Only the lines from the start of the data through the one containing "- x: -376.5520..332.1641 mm" belong in your answer; return them exactly.
============
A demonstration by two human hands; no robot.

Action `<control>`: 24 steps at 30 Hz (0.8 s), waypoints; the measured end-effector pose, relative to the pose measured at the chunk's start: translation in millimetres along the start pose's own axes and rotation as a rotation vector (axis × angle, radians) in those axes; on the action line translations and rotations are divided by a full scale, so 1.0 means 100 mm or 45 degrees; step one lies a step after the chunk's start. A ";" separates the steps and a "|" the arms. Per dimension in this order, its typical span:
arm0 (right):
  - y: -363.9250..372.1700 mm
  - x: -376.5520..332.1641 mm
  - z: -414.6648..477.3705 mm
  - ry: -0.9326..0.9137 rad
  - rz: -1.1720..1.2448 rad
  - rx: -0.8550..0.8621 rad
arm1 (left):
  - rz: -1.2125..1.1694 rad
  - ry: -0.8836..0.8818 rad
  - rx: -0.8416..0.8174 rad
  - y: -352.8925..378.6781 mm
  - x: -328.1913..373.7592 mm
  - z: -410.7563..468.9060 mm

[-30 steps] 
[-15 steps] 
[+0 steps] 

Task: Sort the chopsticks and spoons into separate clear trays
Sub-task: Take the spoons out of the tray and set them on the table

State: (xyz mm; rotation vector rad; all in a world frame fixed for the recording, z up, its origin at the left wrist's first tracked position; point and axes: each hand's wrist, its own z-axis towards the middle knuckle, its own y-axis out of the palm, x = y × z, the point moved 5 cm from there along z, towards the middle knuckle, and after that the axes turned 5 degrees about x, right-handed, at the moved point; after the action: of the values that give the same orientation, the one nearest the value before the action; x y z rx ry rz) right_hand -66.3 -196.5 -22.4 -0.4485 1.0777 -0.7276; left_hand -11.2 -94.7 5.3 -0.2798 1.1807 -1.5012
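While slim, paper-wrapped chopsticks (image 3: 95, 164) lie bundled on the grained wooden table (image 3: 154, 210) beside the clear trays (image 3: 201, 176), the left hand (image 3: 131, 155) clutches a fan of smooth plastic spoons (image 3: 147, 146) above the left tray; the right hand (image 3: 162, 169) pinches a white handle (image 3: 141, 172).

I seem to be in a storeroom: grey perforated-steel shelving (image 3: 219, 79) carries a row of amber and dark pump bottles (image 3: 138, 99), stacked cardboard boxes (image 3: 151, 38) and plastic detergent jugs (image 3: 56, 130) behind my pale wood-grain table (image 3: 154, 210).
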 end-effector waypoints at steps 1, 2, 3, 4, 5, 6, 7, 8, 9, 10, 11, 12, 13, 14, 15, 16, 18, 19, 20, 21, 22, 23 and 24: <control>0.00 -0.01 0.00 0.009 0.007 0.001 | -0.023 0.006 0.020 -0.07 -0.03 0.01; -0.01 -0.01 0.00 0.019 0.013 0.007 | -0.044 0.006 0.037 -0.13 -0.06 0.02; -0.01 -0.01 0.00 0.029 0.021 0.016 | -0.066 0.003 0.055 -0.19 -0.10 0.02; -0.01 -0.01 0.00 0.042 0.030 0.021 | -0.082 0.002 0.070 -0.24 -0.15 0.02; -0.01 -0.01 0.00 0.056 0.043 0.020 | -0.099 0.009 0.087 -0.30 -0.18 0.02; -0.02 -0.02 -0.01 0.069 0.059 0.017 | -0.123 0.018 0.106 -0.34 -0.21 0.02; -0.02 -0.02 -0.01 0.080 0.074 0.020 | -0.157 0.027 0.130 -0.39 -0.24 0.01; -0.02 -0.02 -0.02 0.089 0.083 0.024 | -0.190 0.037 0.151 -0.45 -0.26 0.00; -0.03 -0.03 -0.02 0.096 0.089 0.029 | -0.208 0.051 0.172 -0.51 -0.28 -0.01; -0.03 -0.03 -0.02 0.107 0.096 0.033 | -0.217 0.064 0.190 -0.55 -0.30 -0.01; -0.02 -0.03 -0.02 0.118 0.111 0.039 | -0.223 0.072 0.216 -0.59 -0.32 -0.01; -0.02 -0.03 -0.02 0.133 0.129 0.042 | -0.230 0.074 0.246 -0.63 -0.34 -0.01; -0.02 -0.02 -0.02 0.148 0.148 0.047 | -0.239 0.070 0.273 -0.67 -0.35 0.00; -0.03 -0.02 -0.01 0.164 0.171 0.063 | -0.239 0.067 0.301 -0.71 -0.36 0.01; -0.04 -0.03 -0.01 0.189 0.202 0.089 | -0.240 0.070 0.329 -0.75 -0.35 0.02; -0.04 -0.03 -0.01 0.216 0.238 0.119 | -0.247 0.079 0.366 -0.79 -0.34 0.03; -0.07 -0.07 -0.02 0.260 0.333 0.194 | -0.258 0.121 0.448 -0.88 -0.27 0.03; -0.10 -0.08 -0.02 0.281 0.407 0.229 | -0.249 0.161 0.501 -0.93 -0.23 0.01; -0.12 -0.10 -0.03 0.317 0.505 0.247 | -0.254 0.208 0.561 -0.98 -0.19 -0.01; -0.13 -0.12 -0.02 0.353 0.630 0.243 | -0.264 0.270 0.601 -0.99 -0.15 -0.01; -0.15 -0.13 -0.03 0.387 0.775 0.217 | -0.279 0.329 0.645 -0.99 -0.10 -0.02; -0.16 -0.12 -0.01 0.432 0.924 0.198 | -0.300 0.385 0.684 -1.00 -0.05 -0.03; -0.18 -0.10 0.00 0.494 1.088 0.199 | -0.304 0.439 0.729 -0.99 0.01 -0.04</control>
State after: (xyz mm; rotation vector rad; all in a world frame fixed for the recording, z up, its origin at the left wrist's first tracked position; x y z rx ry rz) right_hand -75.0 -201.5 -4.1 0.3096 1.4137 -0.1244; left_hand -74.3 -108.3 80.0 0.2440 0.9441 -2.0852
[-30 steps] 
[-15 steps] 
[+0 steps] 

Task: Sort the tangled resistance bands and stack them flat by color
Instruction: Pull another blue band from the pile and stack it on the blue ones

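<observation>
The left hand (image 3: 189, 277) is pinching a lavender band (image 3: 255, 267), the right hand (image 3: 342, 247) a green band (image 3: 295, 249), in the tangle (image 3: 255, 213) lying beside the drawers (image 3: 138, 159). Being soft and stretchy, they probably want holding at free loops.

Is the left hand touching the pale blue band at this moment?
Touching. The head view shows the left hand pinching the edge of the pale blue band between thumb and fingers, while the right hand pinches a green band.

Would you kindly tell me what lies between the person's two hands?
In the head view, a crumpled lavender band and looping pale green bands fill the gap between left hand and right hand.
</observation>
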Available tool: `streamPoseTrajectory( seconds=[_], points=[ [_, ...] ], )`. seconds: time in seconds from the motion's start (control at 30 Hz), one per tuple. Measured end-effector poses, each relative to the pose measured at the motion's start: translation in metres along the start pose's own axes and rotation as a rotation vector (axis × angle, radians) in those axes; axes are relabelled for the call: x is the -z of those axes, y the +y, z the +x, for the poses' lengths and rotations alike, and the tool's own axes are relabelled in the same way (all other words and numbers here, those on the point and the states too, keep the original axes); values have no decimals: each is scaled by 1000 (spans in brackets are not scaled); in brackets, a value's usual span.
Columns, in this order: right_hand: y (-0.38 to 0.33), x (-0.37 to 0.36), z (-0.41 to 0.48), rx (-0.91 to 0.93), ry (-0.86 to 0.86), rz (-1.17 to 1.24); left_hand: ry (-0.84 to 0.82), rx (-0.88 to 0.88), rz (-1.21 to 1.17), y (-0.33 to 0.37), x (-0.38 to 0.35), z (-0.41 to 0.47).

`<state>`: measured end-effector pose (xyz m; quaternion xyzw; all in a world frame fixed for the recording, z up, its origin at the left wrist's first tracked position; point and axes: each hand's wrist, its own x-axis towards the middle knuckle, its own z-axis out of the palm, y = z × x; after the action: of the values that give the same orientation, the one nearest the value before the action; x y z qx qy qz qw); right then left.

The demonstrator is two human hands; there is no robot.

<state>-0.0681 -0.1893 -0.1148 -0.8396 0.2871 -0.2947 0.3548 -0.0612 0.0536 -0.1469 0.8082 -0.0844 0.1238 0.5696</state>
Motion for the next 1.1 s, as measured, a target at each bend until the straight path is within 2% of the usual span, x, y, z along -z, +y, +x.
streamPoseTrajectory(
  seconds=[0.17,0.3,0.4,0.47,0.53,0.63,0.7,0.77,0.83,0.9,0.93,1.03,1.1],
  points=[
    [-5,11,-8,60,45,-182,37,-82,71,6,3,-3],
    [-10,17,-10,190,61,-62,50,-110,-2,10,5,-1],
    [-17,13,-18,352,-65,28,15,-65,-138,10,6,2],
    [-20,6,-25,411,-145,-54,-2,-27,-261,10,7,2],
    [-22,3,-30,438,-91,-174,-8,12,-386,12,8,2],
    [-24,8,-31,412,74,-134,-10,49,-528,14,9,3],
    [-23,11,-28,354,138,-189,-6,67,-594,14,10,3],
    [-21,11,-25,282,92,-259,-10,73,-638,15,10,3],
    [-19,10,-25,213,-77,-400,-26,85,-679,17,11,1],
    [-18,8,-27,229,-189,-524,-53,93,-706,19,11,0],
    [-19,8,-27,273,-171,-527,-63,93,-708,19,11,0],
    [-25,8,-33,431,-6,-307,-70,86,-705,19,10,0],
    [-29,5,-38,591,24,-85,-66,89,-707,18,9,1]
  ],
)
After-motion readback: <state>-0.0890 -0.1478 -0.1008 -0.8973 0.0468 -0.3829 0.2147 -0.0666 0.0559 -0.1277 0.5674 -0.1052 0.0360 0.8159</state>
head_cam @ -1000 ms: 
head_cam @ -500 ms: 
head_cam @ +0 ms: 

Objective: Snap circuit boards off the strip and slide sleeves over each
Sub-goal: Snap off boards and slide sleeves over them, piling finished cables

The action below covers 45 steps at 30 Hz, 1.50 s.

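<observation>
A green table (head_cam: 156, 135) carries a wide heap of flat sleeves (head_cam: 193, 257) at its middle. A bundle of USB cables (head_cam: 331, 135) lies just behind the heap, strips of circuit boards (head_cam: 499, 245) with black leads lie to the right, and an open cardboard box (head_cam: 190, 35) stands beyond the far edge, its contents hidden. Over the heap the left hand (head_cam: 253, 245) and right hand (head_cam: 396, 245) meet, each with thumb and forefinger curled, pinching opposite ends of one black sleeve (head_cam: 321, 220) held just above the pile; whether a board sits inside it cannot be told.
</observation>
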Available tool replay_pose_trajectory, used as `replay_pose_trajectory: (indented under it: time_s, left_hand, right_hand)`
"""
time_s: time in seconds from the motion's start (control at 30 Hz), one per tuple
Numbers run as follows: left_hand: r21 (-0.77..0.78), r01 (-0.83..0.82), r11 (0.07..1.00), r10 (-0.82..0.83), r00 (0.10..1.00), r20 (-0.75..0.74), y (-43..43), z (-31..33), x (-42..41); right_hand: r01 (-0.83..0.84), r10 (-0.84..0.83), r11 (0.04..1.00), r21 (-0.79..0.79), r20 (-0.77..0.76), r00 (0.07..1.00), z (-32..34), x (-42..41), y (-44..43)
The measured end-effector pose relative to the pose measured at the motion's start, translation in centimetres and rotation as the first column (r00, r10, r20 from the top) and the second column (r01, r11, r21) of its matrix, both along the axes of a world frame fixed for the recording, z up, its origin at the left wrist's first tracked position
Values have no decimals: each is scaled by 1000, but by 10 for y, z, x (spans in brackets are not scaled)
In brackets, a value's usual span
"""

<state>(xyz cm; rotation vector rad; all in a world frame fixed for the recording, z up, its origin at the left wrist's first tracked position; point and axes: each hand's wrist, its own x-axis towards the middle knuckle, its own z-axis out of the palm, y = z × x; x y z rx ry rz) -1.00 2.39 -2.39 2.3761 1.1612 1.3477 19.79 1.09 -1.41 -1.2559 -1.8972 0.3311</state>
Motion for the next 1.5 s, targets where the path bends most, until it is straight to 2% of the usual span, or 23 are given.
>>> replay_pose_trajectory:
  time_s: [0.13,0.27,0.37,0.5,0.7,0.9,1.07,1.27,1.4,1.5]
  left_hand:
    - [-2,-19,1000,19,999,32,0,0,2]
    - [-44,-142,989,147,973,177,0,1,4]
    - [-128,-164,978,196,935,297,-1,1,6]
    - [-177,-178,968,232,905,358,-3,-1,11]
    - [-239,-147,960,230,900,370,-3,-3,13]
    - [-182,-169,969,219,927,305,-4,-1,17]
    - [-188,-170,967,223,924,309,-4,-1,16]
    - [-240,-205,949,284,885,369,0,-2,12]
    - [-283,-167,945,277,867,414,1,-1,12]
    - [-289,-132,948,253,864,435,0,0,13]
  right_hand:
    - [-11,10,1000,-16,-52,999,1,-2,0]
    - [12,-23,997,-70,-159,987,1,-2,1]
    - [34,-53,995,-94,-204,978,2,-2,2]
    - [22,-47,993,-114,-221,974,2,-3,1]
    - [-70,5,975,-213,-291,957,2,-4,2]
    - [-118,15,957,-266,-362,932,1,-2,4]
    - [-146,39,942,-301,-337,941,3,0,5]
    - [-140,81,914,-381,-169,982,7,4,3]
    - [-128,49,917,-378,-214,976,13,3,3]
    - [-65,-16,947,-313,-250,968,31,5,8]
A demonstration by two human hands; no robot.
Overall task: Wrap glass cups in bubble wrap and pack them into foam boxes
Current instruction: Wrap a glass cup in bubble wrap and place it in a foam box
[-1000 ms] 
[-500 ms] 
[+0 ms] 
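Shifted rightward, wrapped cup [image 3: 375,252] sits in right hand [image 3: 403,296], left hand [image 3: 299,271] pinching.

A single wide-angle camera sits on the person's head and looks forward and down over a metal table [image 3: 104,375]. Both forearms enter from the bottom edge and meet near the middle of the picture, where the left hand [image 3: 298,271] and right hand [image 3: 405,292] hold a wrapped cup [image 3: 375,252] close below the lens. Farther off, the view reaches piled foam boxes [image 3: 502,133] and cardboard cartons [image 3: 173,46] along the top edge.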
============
Problem solution:
A demonstration by two human hands; no robot.

Action `<control>`: 24 steps at 30 Hz (0.8 s), waypoints; the measured end-effector pose, relative to the pose measured at the chunk's start: translation in millimetres along the start pose's own axes and rotation as a rotation vector (axis × angle, radians) in those axes; on the action line translations and rotations are divided by a full scale, so 1.0 means 100 mm or 45 degrees; step one lies a step after the chunk's start. A ";" separates the steps and a "|" the arms. Per dimension in this order, its typical span:
arm0 (right):
  - y: -363.9250..372.1700 mm
  - x: -376.5520..332.1641 mm

This exercise calls for no further output.